Übung der Feuerwehr Voltlage Katastrophe in Voltlager Wohnhaus nur gespielt


kemp/cg Voltlage. Wozu ein abbruchreifes Haus doch gut ist: In einem leer stehenden Wohnhaus am Jägerweg in Höckel hat die Feuerwehr Voltlage am Donnerstagabend den Ernstfall geprobt. Die Menschrettung stand dabei im Vordergrund.

Als die Sirenen um 19.33 Uhr in Voltlage heulten und kurz darauf die drei Einsatzfahrzeuge ebenfalls mit eingeschaltetem Blaulicht und Martinshorn von ihrer provisorischen Unterkunft auf dem Gelände des Busunternehmens Hülsmann über den Fürstenauer Damm Richtung Höckel fuhren, wussten nur die allerwenigsten, dass es sich um eine vorbereitete Übung handelte.

Frank Pohlmann, Voltlages stellvertretender Ortsbrandmeister, hatte sich das Szenario ausgedacht – und dafür sogar seine eigenen vier Wände zur Verfügung gestellt.
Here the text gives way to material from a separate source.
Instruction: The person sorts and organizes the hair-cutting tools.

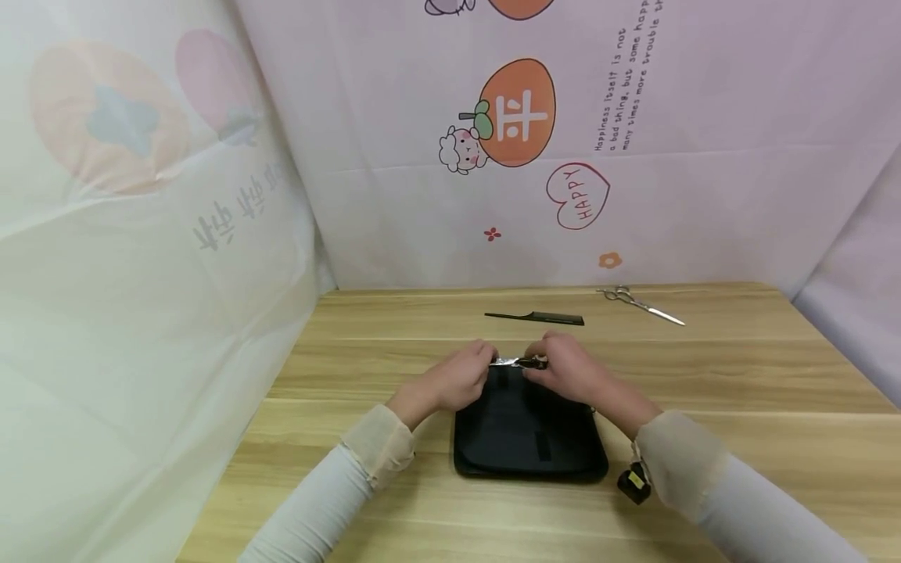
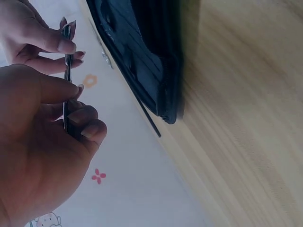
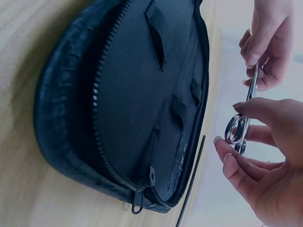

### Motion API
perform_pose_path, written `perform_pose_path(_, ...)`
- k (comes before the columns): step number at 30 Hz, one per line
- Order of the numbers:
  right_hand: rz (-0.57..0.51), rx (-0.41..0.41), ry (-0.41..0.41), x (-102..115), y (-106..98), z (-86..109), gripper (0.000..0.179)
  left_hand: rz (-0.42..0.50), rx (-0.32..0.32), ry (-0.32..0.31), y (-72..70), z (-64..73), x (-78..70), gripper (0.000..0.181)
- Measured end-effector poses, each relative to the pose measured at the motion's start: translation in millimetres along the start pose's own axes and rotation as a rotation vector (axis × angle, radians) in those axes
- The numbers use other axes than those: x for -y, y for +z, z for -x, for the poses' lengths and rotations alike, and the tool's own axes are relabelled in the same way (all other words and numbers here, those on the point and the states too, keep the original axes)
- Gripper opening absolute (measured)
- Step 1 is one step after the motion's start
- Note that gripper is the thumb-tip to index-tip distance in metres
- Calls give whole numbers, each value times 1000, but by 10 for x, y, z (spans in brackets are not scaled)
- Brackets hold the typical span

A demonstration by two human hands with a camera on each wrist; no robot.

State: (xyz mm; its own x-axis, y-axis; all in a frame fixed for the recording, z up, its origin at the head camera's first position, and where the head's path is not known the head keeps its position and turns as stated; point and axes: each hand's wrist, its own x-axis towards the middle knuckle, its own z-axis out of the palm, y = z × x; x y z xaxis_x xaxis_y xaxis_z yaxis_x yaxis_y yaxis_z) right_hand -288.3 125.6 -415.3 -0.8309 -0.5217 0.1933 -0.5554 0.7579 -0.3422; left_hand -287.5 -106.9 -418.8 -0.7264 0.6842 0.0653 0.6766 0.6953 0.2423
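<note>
Head view shows you holding a pair of silver scissors (image 1: 504, 362) with two hands, by the far edge of a black case. Your left hand (image 1: 461, 377) pinches the long blade end between the thumb and bent fingers. Your right hand (image 1: 568, 367) grips the other end, and in the right wrist view you can see the shiny finger rings (image 3: 232, 130) there, with your thumb on one side and your fingers on the other. The scissors look lifted up off the table, and they stretch straight across from one hand to the other.

Just below your hands, the black case (image 1: 521, 438) lies flat on the table. It has dark straps (image 3: 157, 38) on its face, a zip (image 3: 96, 101) runs around its edge, and a zip pull (image 3: 137, 203) hangs at one corner.

Past the case lies a black comb (image 1: 556, 318), with its thin tail to the left. Farther to the right, near the back edge, sits a second pair of scissors (image 1: 651, 310), with its blades slanting toward you. By your right wrist is a small black thing with a yellow patch (image 1: 634, 485); you cannot tell what it is. Under everything is the wooden table (image 1: 760, 375). Behind it hangs a pale cloth (image 1: 394, 219) with a red heart (image 1: 579, 166) on it.
</note>
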Motion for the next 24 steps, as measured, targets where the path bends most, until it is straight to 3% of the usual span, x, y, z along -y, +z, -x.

Genauer, sein früheres Wohnhaus, das nun wegen des Neubaus gleich nebenan abgerissen werden muss.

Und das erwartete die Feuerwehrkräfte: Ein Autofahrer verliert auf dem Jägerweg die Kontrolle über seinen Wagen und gerät ins Schleudern. Er steuert sein Gefährt über den Hof, die Fahrt endet schließlich in einer Garage, wobei das Auto auf der Seite liegend zum Stehen kommt. Der Fahrer wird verletzt und kann sich aus eigener Kraft nicht aus seiner misslichen Lage befreien. Der Wagen fängt schließlich Feuer, die Flammen greifen auf das Haus über und bringen vier Menschen in Lebensgefahr, die sich im Haus aufhalten. Damit alles realistisch aussieht und bei der Rettung die Hand vor Augen nicht auszumachen ist, wird eine Nebelmaschine in Stellung gebracht. Das Ganze sieht für Außenstehende nach einer schlimmen Katastrophe aus.
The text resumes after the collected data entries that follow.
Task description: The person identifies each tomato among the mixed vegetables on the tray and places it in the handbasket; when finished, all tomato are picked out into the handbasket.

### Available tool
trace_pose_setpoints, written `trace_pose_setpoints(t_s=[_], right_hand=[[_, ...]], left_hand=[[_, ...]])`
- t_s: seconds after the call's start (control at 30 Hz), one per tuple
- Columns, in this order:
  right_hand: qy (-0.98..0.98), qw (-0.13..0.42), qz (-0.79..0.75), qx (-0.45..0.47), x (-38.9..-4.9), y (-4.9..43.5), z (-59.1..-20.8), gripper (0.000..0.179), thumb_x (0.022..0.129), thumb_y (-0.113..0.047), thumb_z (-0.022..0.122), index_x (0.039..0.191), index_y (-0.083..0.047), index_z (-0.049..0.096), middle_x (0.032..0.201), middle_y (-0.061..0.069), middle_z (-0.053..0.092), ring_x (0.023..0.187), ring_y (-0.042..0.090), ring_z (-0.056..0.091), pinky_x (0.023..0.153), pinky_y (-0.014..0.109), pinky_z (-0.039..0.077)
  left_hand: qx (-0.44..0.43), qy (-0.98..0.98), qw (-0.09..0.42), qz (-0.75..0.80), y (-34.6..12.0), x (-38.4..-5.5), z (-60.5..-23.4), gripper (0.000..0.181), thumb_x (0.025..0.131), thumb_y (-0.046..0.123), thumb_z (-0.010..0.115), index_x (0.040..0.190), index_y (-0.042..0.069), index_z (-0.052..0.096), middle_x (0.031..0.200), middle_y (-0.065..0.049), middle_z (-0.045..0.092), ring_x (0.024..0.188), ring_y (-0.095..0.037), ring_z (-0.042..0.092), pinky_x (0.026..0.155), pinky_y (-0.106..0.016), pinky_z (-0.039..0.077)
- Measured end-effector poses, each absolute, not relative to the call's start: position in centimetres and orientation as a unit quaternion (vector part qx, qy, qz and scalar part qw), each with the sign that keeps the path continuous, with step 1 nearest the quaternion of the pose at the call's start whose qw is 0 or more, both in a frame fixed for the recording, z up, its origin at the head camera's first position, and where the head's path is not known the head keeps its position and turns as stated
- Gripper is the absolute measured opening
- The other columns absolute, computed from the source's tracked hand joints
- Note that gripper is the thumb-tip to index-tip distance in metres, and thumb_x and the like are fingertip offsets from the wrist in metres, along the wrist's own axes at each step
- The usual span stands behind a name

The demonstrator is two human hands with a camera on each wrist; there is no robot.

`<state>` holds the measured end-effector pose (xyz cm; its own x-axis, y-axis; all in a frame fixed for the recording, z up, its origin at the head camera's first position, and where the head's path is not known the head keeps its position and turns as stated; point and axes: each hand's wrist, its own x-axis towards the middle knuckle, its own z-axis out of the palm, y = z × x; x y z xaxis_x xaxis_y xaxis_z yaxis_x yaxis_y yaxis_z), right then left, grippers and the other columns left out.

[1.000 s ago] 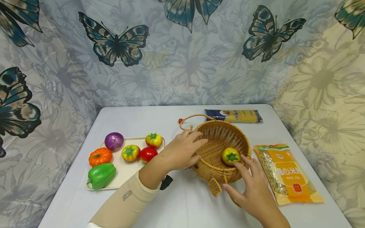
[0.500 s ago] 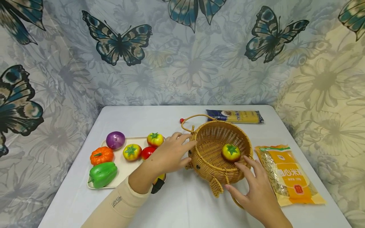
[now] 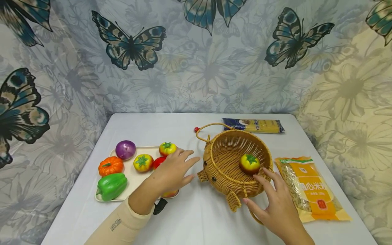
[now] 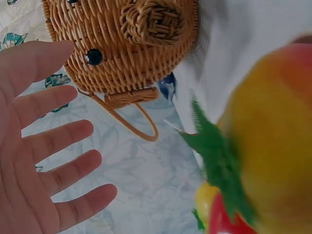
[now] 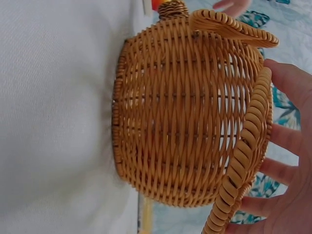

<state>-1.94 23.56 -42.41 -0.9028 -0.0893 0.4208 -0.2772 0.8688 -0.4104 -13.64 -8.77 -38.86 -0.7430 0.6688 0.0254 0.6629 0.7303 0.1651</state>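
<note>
A pig-shaped wicker basket stands on the table, and a toy yellow-red tomato with a green calyx lies inside it. My right hand holds the basket's near right rim, fingers reaching over the edge and thumb outside by the handle. My left hand holds nothing; its fingers are spread in the air between the basket and a cream tray. A red tomato is partly hidden behind this hand. A large yellow-red tomato shows close up in the left wrist view.
On the tray are an orange pumpkin, a green pepper, a purple round vegetable and yellow-red tomatoes. Behind the basket lies a noodle packet; an orange bag lies to its right.
My left hand has moved left from over the basket's rim toward the tray. The tomato inside the basket has settled with its calyx upward. My right hand has stayed at the rim.
</note>
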Motion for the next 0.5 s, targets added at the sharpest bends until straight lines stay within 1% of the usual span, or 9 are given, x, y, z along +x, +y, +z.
trace_pose_setpoints(t_s=[0.23,0.37,0.5], right_hand=[[-0.947,0.196,0.238,0.092,-2.0,23.6,-42.5,0.073,0.07,-0.038,0.093,0.13,-0.012,0.062,0.15,0.021,0.043,0.135,0.051,0.038,0.104,0.075,0.03],[-0.947,0.194,0.24,0.091,-2.0,23.5,-42.5,0.074,0.07,-0.038,0.093,0.131,-0.012,0.062,0.15,0.021,0.043,0.135,0.051,0.037,0.104,0.075,0.03],[-0.946,0.195,0.241,0.094,-2.0,23.5,-42.4,0.073,0.07,-0.037,0.093,0.13,-0.011,0.062,0.15,0.021,0.043,0.134,0.052,0.038,0.102,0.076,0.031]], left_hand=[[0.337,0.937,0.044,0.078,-9.8,-13.1,-40.1,0.058,0.096,0.039,0.07,0.149,0.022,0.052,0.151,-0.009,0.05,0.138,-0.036,0.046,0.112,-0.051,0.044],[0.329,0.939,0.058,0.077,-10.5,-12.8,-41.0,0.058,0.095,0.038,0.07,0.148,0.022,0.054,0.15,-0.009,0.051,0.138,-0.034,0.045,0.108,-0.051,0.048],[0.323,0.94,0.066,0.084,-11.1,-12.4,-41.8,0.056,0.094,0.036,0.071,0.146,0.021,0.056,0.148,-0.009,0.053,0.136,-0.033,0.046,0.108,-0.05,0.048]])
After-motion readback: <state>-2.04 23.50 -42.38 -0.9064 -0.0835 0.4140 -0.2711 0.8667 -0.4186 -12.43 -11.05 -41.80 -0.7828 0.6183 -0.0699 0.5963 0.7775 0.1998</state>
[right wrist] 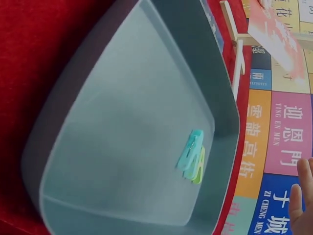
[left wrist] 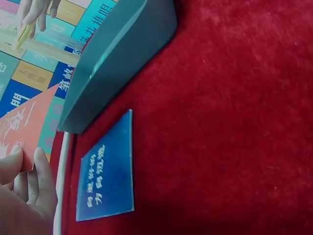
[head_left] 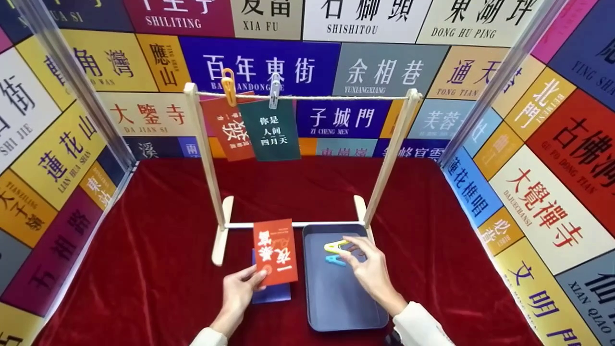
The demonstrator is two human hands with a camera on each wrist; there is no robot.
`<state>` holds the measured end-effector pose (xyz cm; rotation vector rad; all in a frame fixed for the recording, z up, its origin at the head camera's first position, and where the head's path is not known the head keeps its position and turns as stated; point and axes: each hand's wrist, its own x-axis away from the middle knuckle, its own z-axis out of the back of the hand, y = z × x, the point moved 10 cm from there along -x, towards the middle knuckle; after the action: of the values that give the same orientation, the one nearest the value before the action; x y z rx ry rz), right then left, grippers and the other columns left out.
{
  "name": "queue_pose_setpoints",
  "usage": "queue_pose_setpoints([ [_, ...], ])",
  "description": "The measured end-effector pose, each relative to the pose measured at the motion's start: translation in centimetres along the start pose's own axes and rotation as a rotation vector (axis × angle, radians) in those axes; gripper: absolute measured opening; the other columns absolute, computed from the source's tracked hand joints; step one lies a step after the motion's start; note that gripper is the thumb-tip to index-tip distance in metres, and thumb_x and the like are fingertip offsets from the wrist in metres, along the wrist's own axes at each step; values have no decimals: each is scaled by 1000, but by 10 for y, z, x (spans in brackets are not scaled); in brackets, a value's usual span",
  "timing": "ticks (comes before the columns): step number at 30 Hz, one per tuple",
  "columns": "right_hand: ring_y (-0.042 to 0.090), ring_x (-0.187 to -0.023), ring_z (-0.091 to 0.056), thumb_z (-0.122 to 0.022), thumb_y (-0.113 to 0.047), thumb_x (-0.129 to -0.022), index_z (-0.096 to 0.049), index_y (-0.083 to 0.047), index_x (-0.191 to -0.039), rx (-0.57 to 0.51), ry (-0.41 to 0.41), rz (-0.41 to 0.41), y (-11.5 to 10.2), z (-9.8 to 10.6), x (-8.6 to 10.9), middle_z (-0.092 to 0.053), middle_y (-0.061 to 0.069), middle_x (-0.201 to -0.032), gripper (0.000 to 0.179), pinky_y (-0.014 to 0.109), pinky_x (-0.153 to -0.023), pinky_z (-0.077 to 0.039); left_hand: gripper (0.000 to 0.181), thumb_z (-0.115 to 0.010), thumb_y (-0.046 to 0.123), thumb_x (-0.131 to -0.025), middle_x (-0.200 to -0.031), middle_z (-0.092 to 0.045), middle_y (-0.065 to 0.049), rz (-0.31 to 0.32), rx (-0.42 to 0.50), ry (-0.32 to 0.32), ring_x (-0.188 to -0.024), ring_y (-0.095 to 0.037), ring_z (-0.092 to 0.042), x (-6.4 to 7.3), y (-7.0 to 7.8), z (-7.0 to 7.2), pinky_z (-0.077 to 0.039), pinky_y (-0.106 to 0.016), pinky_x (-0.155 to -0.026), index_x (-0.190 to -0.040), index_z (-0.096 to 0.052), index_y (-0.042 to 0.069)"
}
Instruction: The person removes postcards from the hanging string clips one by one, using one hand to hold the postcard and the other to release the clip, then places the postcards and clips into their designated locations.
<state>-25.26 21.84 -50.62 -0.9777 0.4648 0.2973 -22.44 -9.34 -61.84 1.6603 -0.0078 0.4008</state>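
My left hand [head_left: 241, 293] pinches a red card [head_left: 276, 252] with white characters between thumb and fingers, above a blue card [left wrist: 108, 174] that lies on the red cloth. Above the grey tray [head_left: 343, 300], my right hand [head_left: 372, 269] pinches a yellow clothespin [head_left: 334, 247] between thumb and fingertips. In the right wrist view a teal clothespin [right wrist: 190, 152] and a yellow-green clothespin [right wrist: 199, 166] lie together inside the tray; my right fingers show at the right edge there, their clothespin out of sight.
Behind the tray stands a wooden frame [head_left: 384, 158] with a string [head_left: 336, 97] across its top. An orange clothespin [head_left: 228, 87] holds a red card [head_left: 230, 137] on it, and a clear clothespin [head_left: 274, 91] a dark green card [head_left: 271, 149]. Sign-printed walls surround the cloth.
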Motion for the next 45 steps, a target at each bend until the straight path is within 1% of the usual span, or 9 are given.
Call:
queue_pose_setpoints([
  [3, 24, -88, -70, -84, -13, -79, -74, -15, -115, -7, -40, -40, 9, -3, 3, -74, 0, -104, 37, 20, -74, -55, 44, -74, 1, -88, -101, -72, -30, 18, -1, 9, -65, -9, -73, -2, -5, 2, -64, -28, -62, -125, -59, -17],
  [5, 25, -88, -70, -84, -15, -80, -74, -14, -116, -1, -60, -47, 12, -4, 4, -74, -1, -105, 37, 19, -75, -54, 44, -73, 1, -88, -100, -73, -30, 31, 2, 10, -65, -10, -74, -3, -9, 3, -64, -28, -62, -125, -58, -18],
  [10, 27, -88, -70, -83, -13, -81, -73, -7, -116, 29, -94, -67, 18, -8, 9, -74, 3, -102, 37, 20, -74, -54, 40, -72, -1, -89, -99, -73, -31, 55, -10, 13, -67, -13, -75, -4, -18, 6, -64, -28, -62, -122, -59, -20],
  [14, 26, -88, -71, -85, -13, -79, -74, -8, -114, 45, -104, -101, 25, -10, 12, -75, 7, -98, 37, 21, -74, -55, 38, -72, 0, -89, -99, -73, -31, 68, -21, 18, -70, -14, -75, -5, -24, 9, -65, -29, -63, -120, -61, -20],
  [21, 29, -83, -72, -86, -15, -77, -76, -6, -109, 86, -124, -138, 37, -15, 19, -75, 7, -93, 34, 36, -74, -62, 36, -72, -1, -88, -97, -74, -28, 101, -73, 33, -73, -14, -75, -8, -36, 15, -65, -29, -64, -118, -63, -19],
  [29, 31, -84, -75, -85, -14, -79, -75, -2, -108, 129, -196, -157, 50, -24, 25, -76, 17, -94, 33, 47, -77, -62, 35, -74, 1, -88, -92, -76, -25, 107, -108, 32, -73, -16, -75, -8, -42, 19, -65, -29, -63, -115, -65, -18],
  [33, 31, -85, -75, -85, -16, -80, -75, -2, -109, 177, -224, -156, 54, -28, 28, -77, 16, -96, 34, 48, -79, -62, 33, -74, 1, -88, -89, -76, -23, 127, -149, 36, -70, -17, -74, -7, -45, 20, -64, -28, -61, -114, -67, -17],
  [37, 30, -86, -74, -85, -17, -79, -75, -3, -109, 226, -236, -154, 56, -28, 31, -77, 15, -95, 34, 47, -77, -61, 33, -74, 1, -88, -89, -75, -23, 140, -153, 35, -68, -18, -74, -6, -46, 19, -64, -27, -61, -114, -66, -18],
  [45, 27, -83, -75, -87, -20, -77, -77, -10, -105, 302, -216, -140, 59, -27, 33, -78, 11, -94, 32, 39, -70, -61, 33, -74, 0, -87, -91, -75, -26, 144, -148, 27, -67, -20, -75, -4, -46, 16, -65, -29, -61, -114, -66, -18],
])
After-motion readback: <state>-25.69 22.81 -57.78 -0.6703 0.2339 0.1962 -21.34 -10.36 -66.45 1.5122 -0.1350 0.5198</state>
Trotz des Übungscharakters gingen die 30 Einsatzkräfte am Ort des Geschehens mit dem nötigen Ernst und der bekannten Sorgfalt vor. Unterstützung erhielt die Voltlager Wehr aus Merzen. Ortsbrandmeister Martin Kornhage war mit der Wärmebildkamera im Einsatz, um die im Haus Vermissten aufzuspüren. Die Darsteller wurden schließlich mit der Trage ins Freie gebracht.

Zwei Stunden später sind alle Verletzten gerettet, bei der anschließenden Bewertung der Abläufe gibt es für die Voltlager Retter gute Noten und einige Hinweise.